▶ **Problem details**:
Only the lines below, from the one with "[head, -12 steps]" through the one with "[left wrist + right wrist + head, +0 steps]", are to be written out, exactly.

▶ **Data in this exercise**:
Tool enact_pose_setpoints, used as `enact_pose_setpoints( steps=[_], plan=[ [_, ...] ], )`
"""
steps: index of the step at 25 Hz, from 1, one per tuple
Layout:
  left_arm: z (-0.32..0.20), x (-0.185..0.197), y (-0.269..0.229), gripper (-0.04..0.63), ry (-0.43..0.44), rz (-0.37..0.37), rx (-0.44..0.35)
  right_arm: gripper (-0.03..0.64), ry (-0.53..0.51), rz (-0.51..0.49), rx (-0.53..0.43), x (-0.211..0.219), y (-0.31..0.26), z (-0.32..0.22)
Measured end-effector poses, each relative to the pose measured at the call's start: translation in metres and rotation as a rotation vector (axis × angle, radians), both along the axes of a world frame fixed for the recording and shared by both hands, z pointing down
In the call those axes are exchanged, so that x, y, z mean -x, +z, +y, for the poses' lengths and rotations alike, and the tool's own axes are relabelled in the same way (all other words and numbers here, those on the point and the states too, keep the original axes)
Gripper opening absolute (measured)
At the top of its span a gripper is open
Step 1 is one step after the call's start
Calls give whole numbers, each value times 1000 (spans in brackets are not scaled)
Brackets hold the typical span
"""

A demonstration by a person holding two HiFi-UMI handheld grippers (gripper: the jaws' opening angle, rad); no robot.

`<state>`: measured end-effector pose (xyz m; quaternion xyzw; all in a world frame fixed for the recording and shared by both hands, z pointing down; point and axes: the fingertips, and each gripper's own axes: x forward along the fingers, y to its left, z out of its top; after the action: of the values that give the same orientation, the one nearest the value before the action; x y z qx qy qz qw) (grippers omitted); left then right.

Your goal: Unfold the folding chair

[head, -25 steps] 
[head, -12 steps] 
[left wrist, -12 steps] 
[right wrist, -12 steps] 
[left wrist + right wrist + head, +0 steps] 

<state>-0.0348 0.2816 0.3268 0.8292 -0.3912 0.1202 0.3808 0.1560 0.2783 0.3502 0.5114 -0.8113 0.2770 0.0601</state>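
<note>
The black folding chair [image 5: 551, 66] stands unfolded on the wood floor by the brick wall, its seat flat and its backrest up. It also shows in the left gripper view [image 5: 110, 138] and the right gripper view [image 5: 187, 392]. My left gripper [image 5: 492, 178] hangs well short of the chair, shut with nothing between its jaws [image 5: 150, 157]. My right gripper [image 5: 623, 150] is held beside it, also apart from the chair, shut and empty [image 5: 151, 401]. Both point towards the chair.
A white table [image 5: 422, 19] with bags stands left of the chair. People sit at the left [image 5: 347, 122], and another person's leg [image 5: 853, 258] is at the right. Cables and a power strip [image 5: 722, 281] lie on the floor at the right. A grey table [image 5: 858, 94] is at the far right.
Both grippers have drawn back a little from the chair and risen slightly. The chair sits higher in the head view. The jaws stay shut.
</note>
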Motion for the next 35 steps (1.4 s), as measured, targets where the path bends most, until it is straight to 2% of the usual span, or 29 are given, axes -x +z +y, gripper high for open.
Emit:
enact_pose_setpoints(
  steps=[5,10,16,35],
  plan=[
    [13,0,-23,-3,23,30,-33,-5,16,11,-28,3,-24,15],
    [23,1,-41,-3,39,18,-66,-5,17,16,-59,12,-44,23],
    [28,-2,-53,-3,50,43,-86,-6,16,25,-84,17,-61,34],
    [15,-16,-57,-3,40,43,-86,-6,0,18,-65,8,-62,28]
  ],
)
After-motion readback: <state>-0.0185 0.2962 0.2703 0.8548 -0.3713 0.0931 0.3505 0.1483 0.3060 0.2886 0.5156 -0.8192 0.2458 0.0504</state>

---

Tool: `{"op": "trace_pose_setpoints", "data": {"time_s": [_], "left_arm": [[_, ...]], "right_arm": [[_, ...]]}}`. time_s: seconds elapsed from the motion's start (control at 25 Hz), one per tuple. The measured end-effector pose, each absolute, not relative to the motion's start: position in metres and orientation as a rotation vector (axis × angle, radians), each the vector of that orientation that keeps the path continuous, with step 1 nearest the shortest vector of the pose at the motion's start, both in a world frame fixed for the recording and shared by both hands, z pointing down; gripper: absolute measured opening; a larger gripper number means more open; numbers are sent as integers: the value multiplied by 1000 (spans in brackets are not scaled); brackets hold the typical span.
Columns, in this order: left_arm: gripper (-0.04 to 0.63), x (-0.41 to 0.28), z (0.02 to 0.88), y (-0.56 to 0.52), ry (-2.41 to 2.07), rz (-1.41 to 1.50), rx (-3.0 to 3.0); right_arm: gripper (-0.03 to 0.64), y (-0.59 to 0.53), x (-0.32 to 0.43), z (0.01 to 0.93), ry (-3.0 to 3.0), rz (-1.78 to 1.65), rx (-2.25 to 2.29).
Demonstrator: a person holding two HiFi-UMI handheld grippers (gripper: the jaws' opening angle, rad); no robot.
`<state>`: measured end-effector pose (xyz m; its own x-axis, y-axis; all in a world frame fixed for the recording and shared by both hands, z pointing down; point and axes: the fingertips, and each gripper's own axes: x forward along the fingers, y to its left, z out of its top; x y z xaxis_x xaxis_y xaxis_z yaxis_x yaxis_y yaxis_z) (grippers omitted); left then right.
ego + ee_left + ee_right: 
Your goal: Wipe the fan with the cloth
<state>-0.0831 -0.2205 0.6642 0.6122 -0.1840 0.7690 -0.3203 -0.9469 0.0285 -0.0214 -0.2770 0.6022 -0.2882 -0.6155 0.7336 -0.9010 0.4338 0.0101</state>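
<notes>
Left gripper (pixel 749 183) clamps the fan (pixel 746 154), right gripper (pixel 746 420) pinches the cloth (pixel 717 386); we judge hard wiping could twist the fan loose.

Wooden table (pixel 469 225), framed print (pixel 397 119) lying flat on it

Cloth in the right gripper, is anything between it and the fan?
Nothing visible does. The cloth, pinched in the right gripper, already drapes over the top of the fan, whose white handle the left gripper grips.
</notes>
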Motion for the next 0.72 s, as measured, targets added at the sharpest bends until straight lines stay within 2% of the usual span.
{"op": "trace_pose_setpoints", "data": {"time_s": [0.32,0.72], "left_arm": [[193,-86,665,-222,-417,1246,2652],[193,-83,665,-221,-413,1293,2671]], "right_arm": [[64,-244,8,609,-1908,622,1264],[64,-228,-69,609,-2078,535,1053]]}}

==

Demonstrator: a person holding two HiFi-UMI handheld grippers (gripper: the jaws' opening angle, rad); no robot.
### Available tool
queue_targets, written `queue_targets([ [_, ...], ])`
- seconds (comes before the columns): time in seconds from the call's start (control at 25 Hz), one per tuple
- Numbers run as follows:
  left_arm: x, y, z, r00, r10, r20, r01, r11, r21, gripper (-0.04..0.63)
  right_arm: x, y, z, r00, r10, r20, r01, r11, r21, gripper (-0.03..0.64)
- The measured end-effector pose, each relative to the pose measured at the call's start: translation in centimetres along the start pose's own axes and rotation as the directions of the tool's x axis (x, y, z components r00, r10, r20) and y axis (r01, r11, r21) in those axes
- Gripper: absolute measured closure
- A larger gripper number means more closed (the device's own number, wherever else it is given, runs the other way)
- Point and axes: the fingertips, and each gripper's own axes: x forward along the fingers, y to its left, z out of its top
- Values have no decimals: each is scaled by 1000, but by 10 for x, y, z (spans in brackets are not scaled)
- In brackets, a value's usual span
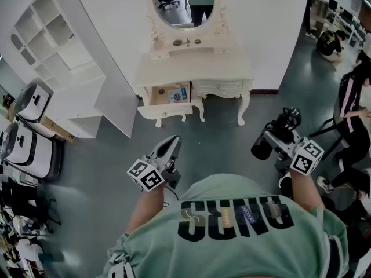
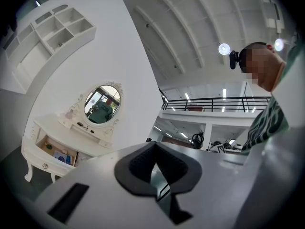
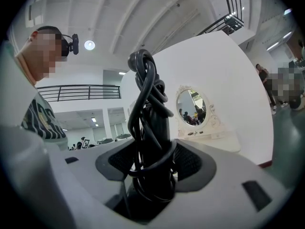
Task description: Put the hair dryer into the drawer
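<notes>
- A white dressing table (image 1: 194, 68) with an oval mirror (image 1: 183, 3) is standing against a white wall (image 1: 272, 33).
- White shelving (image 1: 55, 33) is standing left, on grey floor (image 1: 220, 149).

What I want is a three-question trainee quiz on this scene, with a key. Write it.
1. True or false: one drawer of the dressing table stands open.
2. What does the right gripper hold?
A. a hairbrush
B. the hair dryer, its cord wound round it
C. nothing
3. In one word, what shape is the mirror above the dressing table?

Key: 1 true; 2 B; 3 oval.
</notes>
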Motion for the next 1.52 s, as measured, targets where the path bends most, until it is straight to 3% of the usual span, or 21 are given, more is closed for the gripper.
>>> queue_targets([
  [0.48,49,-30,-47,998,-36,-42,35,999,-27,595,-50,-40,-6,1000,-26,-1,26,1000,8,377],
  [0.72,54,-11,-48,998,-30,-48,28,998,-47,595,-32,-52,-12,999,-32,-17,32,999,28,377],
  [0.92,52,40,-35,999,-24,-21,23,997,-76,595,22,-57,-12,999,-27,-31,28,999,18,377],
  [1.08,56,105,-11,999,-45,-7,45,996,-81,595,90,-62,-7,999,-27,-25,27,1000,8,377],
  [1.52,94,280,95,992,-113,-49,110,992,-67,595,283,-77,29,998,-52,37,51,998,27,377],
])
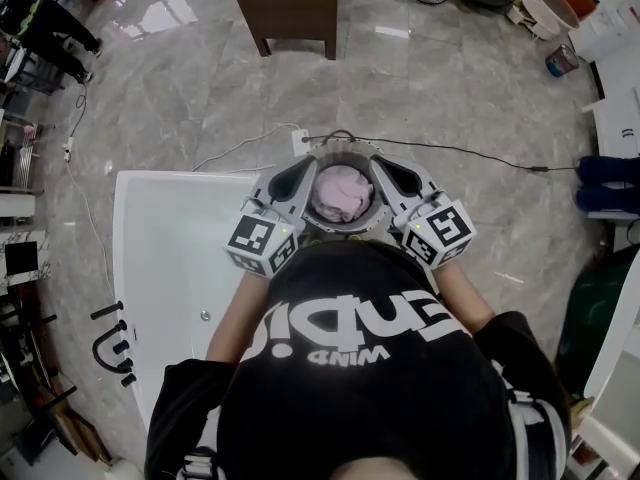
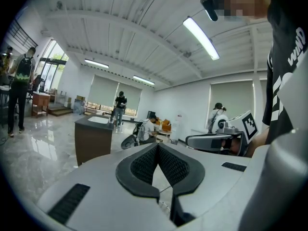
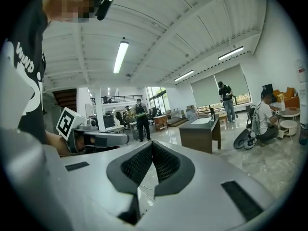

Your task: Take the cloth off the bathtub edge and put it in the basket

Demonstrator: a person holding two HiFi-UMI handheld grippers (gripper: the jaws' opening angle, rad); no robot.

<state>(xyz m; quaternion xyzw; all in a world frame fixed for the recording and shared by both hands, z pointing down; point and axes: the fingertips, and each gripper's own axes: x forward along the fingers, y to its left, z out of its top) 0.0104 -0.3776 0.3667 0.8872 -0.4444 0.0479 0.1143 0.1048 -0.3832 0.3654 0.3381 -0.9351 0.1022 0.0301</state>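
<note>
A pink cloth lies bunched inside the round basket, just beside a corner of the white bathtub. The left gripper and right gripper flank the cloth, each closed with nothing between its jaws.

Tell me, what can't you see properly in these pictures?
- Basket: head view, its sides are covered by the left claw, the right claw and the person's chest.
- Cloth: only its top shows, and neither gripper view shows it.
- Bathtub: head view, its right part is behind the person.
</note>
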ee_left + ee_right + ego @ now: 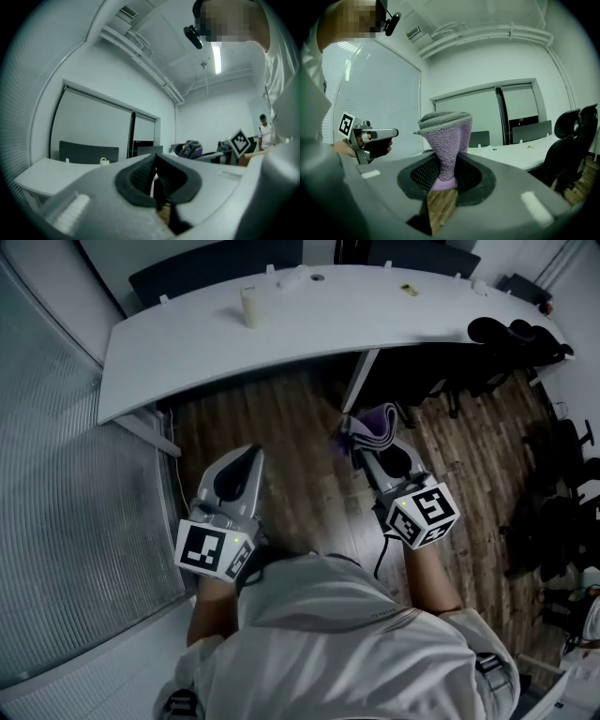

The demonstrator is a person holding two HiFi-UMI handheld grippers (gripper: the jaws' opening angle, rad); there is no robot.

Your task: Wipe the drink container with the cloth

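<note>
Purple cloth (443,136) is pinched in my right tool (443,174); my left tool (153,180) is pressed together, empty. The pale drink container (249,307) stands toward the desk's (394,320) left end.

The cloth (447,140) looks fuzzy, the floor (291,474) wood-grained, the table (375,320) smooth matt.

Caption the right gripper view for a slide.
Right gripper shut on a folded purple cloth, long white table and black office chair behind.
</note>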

▶ **The completed task**:
[head, -12 steps] 
[left wrist, -12 steps] 
[right wrist, -12 steps] 
[left wrist + right wrist + head, +0 steps] 

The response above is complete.